Pays peu étendu et dépourvu de richesses naturelles, la Jordanie disposait de peu d'atouts pour survivre. Et pourtant, elle apparaît rétrospectivement comme un des pays les plus stables du Moyen-Orient. Cette longévité est déjà un indice de la capacité étonnante de ce pays à surmonter les épreuves qui se sont dressées devant lui.
Peut-être est-ce parce que la dynastie hachémite a toujours inscrit son action dans le temps long auquel la rattache son passé. Sans doute est-ce aussi parce qu'il était dans l'intérêt de ses voisins qu'il existe un havre presque préservé des troubles de la région.

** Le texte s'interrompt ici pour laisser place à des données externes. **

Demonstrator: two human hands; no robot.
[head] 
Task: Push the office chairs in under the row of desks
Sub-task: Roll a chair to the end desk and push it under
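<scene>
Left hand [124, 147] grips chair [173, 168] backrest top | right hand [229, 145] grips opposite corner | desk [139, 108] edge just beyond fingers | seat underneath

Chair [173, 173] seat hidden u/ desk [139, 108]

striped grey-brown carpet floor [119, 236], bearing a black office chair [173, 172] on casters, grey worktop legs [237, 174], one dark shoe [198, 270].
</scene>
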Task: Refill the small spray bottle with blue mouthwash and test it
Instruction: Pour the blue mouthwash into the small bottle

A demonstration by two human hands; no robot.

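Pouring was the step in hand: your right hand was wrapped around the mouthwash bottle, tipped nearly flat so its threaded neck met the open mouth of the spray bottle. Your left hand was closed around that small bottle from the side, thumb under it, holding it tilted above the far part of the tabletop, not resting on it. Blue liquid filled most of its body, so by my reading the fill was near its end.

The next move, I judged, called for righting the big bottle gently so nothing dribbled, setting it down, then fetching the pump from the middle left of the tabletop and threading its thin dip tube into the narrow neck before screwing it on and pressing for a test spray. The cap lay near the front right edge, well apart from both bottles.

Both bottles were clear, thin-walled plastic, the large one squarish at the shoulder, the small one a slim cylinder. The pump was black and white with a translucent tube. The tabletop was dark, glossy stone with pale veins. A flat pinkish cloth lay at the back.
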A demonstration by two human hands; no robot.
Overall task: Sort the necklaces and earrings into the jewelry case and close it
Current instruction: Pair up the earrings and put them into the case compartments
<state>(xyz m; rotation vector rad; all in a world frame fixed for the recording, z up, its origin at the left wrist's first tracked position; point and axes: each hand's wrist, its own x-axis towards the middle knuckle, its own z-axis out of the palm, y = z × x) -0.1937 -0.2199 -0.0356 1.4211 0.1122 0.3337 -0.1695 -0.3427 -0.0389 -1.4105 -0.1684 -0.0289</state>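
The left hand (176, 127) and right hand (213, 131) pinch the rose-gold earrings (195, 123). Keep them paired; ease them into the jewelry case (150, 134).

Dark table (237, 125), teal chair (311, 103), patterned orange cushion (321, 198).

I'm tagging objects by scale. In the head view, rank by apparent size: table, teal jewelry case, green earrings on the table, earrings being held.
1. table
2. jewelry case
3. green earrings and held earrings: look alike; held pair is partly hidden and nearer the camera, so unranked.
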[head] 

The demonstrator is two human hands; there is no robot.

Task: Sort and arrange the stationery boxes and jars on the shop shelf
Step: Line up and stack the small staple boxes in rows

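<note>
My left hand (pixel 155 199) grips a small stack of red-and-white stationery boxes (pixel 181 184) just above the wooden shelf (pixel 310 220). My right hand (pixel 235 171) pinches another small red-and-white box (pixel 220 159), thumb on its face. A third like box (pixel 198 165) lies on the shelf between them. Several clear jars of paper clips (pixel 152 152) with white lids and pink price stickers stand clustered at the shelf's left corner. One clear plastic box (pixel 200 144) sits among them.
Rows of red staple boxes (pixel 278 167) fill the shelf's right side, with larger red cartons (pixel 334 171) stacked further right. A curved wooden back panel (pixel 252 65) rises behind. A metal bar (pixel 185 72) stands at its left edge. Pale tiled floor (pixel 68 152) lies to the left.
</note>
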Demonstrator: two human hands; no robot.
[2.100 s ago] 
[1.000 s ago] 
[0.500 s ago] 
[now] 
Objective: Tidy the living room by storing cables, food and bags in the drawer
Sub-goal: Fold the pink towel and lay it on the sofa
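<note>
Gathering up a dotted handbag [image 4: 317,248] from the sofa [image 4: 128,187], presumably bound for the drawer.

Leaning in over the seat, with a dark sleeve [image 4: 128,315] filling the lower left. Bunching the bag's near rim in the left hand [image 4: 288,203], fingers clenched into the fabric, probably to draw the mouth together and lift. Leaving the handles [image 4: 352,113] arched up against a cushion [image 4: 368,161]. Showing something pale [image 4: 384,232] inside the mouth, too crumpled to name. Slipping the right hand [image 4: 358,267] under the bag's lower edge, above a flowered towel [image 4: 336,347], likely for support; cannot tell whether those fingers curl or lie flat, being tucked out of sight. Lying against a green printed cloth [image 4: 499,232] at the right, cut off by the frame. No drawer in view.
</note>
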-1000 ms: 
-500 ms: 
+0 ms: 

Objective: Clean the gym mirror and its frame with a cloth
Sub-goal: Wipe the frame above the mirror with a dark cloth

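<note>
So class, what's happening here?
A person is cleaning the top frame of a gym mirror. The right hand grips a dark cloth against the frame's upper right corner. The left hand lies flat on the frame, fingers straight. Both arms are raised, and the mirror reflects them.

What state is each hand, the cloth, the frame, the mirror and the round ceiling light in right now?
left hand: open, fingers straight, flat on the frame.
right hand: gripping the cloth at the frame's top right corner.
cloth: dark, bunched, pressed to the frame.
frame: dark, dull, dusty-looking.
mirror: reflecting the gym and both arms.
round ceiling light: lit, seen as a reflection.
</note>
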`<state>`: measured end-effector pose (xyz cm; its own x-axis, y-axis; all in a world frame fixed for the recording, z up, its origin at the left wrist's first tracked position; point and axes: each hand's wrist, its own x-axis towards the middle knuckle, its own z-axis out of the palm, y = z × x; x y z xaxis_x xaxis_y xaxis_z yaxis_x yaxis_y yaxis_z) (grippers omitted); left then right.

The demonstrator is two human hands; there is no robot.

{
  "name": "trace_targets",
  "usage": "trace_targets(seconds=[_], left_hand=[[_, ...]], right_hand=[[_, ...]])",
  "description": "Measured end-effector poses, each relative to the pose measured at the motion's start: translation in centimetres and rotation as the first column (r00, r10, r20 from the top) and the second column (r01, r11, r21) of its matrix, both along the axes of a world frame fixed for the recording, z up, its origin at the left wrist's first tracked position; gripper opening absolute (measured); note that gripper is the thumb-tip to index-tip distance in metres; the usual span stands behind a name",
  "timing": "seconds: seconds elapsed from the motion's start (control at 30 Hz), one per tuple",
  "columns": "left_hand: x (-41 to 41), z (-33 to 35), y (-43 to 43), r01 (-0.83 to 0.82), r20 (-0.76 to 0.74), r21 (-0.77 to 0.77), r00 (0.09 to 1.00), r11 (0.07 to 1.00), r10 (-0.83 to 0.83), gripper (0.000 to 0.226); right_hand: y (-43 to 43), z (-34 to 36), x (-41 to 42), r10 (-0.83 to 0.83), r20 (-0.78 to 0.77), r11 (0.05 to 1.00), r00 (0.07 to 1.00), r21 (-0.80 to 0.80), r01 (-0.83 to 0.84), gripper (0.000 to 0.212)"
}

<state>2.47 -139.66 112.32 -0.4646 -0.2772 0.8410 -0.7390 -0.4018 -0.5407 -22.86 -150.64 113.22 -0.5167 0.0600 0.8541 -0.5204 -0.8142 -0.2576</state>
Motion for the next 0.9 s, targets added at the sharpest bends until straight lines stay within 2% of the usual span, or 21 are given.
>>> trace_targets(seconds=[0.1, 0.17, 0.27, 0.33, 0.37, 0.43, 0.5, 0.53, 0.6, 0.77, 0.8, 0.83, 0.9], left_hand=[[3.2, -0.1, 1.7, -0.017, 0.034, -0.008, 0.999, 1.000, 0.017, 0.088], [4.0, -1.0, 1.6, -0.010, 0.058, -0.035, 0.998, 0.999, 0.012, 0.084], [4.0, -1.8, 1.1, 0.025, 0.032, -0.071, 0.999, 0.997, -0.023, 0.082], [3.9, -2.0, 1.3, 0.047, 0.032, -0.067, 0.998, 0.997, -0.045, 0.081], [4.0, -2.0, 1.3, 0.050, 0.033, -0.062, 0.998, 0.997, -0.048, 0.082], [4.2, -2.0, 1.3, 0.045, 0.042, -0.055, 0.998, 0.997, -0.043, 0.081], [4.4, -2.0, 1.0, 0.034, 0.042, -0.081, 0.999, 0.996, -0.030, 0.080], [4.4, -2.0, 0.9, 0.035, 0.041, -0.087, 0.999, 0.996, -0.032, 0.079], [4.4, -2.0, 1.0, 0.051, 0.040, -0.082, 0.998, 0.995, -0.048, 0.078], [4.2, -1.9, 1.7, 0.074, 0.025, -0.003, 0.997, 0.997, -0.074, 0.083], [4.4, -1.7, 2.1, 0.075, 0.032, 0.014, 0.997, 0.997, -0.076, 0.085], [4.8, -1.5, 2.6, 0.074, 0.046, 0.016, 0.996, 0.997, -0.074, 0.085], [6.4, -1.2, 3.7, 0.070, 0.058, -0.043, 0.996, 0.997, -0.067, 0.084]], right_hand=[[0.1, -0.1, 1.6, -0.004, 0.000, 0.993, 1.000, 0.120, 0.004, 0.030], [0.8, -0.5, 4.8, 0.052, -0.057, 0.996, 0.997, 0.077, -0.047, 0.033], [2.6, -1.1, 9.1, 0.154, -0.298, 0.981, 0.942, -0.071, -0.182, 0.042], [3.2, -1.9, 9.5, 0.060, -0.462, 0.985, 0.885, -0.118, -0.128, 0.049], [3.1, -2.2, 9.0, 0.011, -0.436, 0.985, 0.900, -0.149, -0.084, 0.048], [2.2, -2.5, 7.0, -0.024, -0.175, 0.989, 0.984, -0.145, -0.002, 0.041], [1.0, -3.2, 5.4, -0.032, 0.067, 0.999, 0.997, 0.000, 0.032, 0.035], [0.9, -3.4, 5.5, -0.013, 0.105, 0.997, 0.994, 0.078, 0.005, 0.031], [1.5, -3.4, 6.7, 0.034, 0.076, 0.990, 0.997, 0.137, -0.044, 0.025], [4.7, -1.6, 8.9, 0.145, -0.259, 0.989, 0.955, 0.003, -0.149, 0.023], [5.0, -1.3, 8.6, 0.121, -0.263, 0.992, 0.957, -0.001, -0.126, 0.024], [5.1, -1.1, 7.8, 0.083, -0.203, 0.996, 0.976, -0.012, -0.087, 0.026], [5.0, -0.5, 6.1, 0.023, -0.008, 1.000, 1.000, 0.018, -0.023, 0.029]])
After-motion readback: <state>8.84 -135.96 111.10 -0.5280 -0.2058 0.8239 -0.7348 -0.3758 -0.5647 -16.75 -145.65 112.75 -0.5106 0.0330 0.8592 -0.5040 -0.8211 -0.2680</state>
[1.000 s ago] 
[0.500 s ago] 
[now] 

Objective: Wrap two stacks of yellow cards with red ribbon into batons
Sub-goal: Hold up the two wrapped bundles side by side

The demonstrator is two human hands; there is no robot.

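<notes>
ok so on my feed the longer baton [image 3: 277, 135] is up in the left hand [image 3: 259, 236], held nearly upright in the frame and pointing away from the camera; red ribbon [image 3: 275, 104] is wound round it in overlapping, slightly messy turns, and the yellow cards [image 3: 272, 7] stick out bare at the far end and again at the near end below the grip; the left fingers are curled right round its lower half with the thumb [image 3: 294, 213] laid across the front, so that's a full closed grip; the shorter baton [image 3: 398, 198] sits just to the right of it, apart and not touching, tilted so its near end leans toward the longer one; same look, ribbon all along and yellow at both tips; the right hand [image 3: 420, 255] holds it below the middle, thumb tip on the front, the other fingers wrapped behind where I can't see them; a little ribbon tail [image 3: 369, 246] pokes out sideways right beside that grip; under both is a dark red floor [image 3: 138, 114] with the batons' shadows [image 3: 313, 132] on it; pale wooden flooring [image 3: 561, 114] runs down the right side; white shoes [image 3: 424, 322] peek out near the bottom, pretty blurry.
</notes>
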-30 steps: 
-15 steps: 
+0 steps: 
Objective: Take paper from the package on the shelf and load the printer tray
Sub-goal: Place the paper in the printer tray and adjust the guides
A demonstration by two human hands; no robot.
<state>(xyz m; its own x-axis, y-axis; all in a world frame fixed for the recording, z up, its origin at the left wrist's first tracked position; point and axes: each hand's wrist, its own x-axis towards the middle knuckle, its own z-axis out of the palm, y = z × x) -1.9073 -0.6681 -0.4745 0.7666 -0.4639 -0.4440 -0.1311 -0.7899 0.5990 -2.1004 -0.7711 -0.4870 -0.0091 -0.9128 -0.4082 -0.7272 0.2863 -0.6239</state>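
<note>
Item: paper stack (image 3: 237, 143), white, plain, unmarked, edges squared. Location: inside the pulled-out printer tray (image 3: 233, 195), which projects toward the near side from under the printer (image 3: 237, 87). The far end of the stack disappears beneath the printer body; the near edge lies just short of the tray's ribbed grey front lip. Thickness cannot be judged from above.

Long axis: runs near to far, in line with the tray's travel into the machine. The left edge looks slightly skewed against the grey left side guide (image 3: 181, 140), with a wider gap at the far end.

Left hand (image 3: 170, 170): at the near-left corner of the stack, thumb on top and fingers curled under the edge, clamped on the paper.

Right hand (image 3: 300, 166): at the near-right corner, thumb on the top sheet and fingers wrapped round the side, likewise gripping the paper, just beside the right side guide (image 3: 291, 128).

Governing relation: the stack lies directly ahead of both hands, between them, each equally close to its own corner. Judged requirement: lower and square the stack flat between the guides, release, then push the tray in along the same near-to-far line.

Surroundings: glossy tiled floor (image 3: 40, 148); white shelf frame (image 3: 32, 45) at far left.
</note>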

Sans doute enfin ce pays revendiquant une certaine modération a-t-il su tirer profit du soutien occidental, à commencer par celui du Royaume-Uni, puis des Etats-Unis.
Cette équation fragile faite de contraintes, du génie national jordanien et de convergences d'intérêts étrangers est peut-être plus prégnante que jamais dans un monde où la sécurité collective s'effrite au profit du libre jeu des puissances, où l'espoir d'une paix juste et durable entre Israéliens et Palestiniens semble reculer, où la frustration des populations nourrit un fondamentalisme mêlant le nihilisme à la grande criminalité.
Le présent rapport entend rendre compte de l'immensité des défis auxquels ce pays fait face, et de l'impérieuse nécessité qu'il les surmonte si le monde ne veut pas voir cette région stratégique s'enfoncer un peu plus dans le chaos.